Madeline has spent the last 18 months working on a big client project. It has been a steep learning curve. She is gaining a more in-depth knowledge about the client and the industry. She feels good about mastering a new skill. She is having fun at times, and in the busy hectic times, she is exhausted and can’t believe she accepted the invitation to be part of this project.

About 6 months in, she had a misunderstanding with the lead partner on the project. It threw her off her game. She started to second guess herself, what she was learning, and how she was advising the client. She lost time repairing her relationship with the partner and overthinking her actions. When sharing the experience with her mentor, John asked her some good questions. And she realized there were some questions she could, and should, have asked at the start. How had she not asked more clarifying questions??

We’ve all been in situations where we play Monday morning quarterback. We think through what we could have done, what we should have said, what we would have done differently. As long we don’t over think and over remunerate, this is a good learning process.

When starting a new project, a new job, or with a new client, consider the questions you may ask to avoid miscommunication down the road, as Madeline did. These conversations – and there will be several of them – ensure that you meet everyone’s expectations, including your own.

I recommend approaching these conversations from an Emergenetics perspective to be inclusive of all points of view. Emergenetics is a powerful psychometric assessment used to better understand your own strengths and to improve communication and productivity within teams. Looking through the 7 Emergenetics thinking and behavioral attributes listed below, you will uncover an understanding of not only your own expectations, but others’ as well.


What research do we need to ensure the project is successful?

How am I adding value?


How will we implement this new project?

How will this impact my other projects? Will I still be responsible for those deliverables?


Who else will be involved with the project?

Who is my resource for my other projects if my focus shifts?


What other ideas have you had?

How does my piece of the project connect to the greater vision?


Will I have the opportunity to hear what other partners and the client need and want with this project?

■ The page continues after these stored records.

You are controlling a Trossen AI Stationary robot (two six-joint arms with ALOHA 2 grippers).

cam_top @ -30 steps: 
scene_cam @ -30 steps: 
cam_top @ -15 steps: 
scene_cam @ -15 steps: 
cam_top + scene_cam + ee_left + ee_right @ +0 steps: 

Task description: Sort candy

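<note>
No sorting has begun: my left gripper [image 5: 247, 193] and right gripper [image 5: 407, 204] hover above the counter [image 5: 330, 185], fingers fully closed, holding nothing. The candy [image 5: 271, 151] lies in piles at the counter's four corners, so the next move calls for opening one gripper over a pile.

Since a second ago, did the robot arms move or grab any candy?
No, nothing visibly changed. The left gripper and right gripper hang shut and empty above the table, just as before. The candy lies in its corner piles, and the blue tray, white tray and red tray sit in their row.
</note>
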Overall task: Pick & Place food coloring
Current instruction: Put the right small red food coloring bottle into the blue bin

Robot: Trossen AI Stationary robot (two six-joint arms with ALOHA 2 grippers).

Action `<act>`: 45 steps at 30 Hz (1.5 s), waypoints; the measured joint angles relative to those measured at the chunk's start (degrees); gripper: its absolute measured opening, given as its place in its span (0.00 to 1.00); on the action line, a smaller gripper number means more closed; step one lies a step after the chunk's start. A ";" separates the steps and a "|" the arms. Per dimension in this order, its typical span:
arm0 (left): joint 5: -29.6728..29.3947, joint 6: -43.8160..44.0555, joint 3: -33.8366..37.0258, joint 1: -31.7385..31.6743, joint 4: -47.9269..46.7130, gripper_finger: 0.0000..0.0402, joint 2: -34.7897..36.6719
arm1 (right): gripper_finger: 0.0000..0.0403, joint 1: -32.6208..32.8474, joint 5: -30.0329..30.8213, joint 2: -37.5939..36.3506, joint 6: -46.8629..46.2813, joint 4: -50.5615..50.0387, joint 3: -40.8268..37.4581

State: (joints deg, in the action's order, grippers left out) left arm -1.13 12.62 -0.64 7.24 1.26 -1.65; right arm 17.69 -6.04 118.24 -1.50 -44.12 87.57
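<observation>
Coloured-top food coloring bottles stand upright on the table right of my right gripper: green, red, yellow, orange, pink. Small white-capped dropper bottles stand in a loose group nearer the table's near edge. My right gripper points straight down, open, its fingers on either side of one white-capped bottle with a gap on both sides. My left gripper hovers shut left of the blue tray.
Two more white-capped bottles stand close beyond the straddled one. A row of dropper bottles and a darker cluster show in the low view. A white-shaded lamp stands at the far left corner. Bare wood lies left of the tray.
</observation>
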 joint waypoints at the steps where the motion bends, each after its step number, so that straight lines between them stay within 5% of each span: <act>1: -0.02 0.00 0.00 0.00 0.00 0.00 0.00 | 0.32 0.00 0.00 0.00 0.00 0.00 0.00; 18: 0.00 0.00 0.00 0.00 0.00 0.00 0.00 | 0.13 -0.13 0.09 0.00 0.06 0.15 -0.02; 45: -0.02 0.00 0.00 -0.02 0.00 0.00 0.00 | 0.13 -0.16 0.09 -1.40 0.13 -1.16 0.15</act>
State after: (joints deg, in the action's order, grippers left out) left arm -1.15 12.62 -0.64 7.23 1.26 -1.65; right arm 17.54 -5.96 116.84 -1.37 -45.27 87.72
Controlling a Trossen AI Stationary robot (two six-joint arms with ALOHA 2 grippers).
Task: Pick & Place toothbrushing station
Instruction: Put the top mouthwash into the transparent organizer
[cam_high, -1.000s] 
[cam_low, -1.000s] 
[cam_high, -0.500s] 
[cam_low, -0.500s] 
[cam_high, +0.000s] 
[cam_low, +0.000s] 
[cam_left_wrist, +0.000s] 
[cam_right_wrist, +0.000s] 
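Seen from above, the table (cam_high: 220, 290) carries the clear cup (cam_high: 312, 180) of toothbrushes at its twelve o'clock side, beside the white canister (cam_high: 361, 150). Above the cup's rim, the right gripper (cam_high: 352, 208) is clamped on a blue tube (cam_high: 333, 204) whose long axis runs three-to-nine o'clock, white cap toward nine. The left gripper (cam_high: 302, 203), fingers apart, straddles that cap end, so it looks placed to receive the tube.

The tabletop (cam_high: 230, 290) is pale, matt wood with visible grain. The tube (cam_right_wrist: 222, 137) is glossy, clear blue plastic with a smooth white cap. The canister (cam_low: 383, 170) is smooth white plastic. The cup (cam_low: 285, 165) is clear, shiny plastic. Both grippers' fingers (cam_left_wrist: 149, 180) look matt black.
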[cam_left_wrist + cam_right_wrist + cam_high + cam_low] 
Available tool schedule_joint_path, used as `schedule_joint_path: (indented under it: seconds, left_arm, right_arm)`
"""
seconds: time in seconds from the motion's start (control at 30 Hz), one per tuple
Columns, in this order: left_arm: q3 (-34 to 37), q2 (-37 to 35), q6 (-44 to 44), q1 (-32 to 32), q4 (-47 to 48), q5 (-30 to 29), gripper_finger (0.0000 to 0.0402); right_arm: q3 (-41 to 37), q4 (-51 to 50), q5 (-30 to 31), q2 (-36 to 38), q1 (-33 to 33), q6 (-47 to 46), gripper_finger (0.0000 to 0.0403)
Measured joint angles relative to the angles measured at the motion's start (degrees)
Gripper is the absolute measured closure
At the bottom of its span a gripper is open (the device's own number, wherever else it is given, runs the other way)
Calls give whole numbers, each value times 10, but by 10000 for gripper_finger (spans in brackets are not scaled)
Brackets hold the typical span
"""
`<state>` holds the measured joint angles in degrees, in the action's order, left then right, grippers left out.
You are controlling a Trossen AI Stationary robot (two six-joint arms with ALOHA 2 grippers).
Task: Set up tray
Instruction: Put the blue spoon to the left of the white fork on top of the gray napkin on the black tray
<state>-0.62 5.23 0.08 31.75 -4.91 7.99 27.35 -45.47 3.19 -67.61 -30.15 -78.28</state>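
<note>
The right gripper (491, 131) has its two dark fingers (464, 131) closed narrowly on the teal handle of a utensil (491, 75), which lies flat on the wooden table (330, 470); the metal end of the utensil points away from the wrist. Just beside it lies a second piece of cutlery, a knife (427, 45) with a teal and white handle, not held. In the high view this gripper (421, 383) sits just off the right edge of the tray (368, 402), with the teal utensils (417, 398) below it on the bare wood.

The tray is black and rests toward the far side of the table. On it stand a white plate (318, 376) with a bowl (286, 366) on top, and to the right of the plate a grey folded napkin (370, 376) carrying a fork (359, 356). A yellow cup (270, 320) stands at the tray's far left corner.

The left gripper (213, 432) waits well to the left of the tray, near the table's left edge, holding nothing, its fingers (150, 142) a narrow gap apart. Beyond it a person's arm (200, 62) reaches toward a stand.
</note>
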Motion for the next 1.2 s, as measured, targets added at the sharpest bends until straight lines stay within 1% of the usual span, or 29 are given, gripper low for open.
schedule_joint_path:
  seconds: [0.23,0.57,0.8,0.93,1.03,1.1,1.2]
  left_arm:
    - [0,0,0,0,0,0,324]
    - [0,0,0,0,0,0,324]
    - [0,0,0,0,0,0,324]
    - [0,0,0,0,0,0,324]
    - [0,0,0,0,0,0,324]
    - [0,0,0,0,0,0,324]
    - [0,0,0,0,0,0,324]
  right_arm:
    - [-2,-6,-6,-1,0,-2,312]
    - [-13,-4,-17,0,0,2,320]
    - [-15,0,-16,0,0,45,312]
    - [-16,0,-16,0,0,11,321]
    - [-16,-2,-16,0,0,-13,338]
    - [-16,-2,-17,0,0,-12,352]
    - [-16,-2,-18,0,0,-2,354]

Will I have time to talk things through with others?


What do others want from this project? How can I help get everyone on the same page?

What can I do to be sure we are an enormous success with the partners and the client?


What can I do to keep us focused and moving the project forward?

How will this project continue to evolve as we progress?

While Madeline was excited to be invited and involved with this new project, she missed an opportunity upfront to gain clarity and understanding. This would have avoided the miscommunication with her partner. Not only she would have learned what was expected of her, but she also would have gained clarity of her own expectations for the project and those involved. What did she want from this opportunity?

Playing Monday morning QB, Madeline wished she had asked about her current projects. Spending 18 months on this big project would mean she had less time to focus on her current work. Was she expected to maintain focus on both? At the beginning she really struggled with priorities and kept everything on her desk. After the miscommunication with the lead partner, she realized she had to delegate and move some other projects off her desk.

Now, Madeline wants to know what is going to happen at the end of 18 months – will she have to secure new projects for herself? Given the amount of focus, and plenty of long days, how will she be compensated? Is she still being considered for that promotion?

What opportunities are in front of you that you need to plan for? Who do you need to have conversations with (yes there will be more than one conversation)? Before you say yes, what do you need to consider? This will help you, and those around you, plan more strategically. And avoid miscommunication.